Why every company needs DRaaS

Laptop with proprietary company information

DRaaS is insurance that you don’t know you need–until you need it.

If your business relies on any type of data or digital systems – and nowadays what business doesn’t – then you are already well aware of the necessity of protecting data from malicious threats and natural disasters. This is true no matter what kind of business you have.

If you have a CRM or use ERP software, any type of disaster that occurs at your company’s data centers could leave you without access to critical information. The consequences could be disastrous, particularly at time-sensitive periods like payroll, peak sales season, or an important holiday weekend. We have real-life examples of these ill-timed events in our disaster recovery case studies. They include a manufacturer, financial services, and the critical recovery of a municipal Exchange server.

The danger to your data and ongoing proliferation of ransomware and natural disasters is very real, as are the different kinds of insider threats.  While the big news stories tell about the major issues such as global malware or disastrous weather patterns, but in reality, they aren’t the most common and obvious events that can crash your systems and expose your company’s critical information. As the true story below illustrates, one careless and non-malicious employee can compromise company data unintentionally, but with a significant impact.

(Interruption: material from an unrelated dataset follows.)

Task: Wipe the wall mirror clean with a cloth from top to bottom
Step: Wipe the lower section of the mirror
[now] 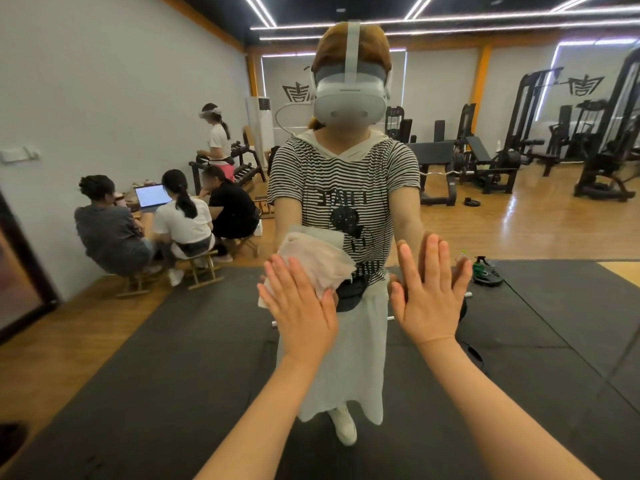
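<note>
The wall mirror (519, 237) fills nearly the whole view. The left hand (301, 306), at about seven o'clock from the centre, presses a pale cloth (311, 261) flat against the glass; its fingers (287, 275) are straight and close together, and the cloth bunches out past them toward twelve o'clock. The right hand (427, 296), at about five o'clock, lies bare and flat on the mirror with its fingers slightly spread, holding nothing.

Both hands sit around mid-height of the glass, so the lower part probably remains to be wiped. The likely trouble is the bare palm: skin on glass tends to leave prints where the cloth may have passed. The cloth is only pressed, not gripped, so a quick downward stroke could let it slip or fold and leave streaks.
</note>
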`<action>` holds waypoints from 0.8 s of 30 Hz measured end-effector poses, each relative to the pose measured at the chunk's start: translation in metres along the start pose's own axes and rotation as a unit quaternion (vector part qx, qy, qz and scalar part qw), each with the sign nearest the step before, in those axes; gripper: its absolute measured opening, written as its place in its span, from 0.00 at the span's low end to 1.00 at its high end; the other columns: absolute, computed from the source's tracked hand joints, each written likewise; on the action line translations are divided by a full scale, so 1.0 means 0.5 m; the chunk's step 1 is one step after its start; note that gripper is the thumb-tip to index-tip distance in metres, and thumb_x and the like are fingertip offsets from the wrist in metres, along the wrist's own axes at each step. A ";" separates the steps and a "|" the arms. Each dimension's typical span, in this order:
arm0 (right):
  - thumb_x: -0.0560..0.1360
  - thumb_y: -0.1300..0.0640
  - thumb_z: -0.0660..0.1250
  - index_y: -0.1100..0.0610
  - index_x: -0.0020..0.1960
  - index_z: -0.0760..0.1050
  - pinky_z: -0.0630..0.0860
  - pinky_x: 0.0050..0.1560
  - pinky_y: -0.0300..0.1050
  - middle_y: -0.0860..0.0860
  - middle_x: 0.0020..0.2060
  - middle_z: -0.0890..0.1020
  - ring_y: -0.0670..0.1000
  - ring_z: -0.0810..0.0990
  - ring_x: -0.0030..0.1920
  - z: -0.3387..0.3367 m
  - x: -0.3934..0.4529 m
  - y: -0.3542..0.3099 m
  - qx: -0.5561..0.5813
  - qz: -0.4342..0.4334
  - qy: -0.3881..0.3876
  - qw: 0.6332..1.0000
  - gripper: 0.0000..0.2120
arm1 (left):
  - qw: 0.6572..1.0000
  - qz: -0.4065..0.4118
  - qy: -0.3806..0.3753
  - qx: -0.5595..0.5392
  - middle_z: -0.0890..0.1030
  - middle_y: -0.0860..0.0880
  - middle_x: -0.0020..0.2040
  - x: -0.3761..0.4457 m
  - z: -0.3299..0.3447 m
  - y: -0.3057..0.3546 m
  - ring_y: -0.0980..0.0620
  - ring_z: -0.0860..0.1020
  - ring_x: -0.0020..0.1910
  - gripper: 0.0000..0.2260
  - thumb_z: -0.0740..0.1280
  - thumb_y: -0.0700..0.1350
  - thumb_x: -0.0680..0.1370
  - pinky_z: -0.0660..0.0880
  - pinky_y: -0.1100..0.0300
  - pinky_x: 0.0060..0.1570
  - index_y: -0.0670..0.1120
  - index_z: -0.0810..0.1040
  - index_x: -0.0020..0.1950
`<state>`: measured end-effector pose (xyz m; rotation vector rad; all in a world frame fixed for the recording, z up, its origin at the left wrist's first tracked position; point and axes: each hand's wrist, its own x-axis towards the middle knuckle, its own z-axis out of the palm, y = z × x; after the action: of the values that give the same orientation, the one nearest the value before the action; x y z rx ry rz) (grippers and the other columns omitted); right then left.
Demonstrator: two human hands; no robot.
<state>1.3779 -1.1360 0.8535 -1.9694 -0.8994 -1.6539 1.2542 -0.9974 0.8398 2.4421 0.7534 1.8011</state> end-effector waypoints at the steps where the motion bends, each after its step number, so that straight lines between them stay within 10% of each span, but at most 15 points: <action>1: 0.83 0.45 0.45 0.48 0.80 0.45 0.39 0.74 0.59 0.53 0.79 0.41 0.52 0.42 0.78 0.000 0.000 0.001 -0.001 -0.001 0.001 1.000 0.27 | 0.999 0.035 -0.008 0.014 0.42 0.37 0.78 -0.003 -0.003 -0.015 0.40 0.41 0.78 0.30 0.43 0.55 0.83 0.40 0.43 0.74 0.40 0.36 0.78; 4: 0.83 0.46 0.45 0.48 0.80 0.45 0.38 0.75 0.58 0.53 0.79 0.41 0.52 0.41 0.78 -0.002 0.001 0.002 -0.004 -0.003 -0.001 1.000 0.27 | 0.998 0.059 -0.019 0.024 0.43 0.37 0.79 0.007 -0.021 -0.037 0.42 0.41 0.78 0.30 0.46 0.52 0.83 0.40 0.44 0.74 0.40 0.38 0.78; 10: 0.83 0.46 0.44 0.48 0.80 0.44 0.38 0.74 0.58 0.52 0.79 0.40 0.52 0.41 0.78 -0.002 0.002 -0.002 -0.005 0.003 -0.001 1.000 0.27 | 0.983 -0.169 0.043 -0.063 0.50 0.31 0.77 0.113 -0.057 -0.012 0.34 0.48 0.76 0.32 0.52 0.49 0.79 0.42 0.37 0.72 0.32 0.47 0.77; 19: 0.82 0.45 0.43 0.48 0.80 0.42 0.40 0.74 0.58 0.51 0.78 0.39 0.52 0.40 0.78 -0.001 0.000 0.001 -0.017 0.008 -0.005 1.000 0.27 | 0.975 0.213 -0.038 0.043 0.36 0.47 0.79 -0.006 -0.002 -0.036 0.44 0.37 0.78 0.36 0.54 0.51 0.77 0.42 0.38 0.71 0.43 0.38 0.79; 24: 0.83 0.45 0.44 0.48 0.80 0.43 0.39 0.74 0.56 0.50 0.78 0.38 0.51 0.40 0.78 -0.008 0.006 -0.004 -0.025 0.012 -0.019 0.999 0.27 | 0.980 0.196 -0.035 0.015 0.37 0.48 0.79 -0.030 0.010 -0.030 0.45 0.38 0.78 0.36 0.54 0.51 0.76 0.43 0.38 0.71 0.44 0.40 0.79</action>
<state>1.3741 -1.1368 0.8572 -2.0441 -0.8516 -1.6459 1.2498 -0.9886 0.8202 2.8132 0.3083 1.8090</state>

A sales guy, let’s call him Bob, headed out on the road in a rental car. He accidentally left his laptop in the car, but the friendly rental car company guy called him the next day and said, “Hey Bob, we think we have your laptop here. It was left in the car you rented. Are you missing one?”.

Before he can get the laptop back, a relieved Bob has to verify some information. That process reassured him the car company contact was legitimate and not an impersonator or bad actor. What do you think Bob did next? He went back to work and never said a word to his boss about his laptop’s missing hours – or that he had given out his personal information that could have been used to hack into it.

Bob’s laptop ended up being the source of a malware infection.  The company had proprietary engineering, intellectual property, made different gadgets, and the hacker now had access to all of it.

The company’s blueprints and schematics were encrypted by the malware. Bob didn’t fess up about it and plugged his laptop back into the corporate network. This is a real and serious threat. Companies must “hedge their bets” against the unknown, and that’s where our solution is effective and unique. It’s cloud storage, fast recovery, and it’s gapped. It really has to be all of that. Tom says, “I don’t want to scare you on the insurance side, but I want to tell you DRaaS protects and you will not know the value of it until you have to cash it in.”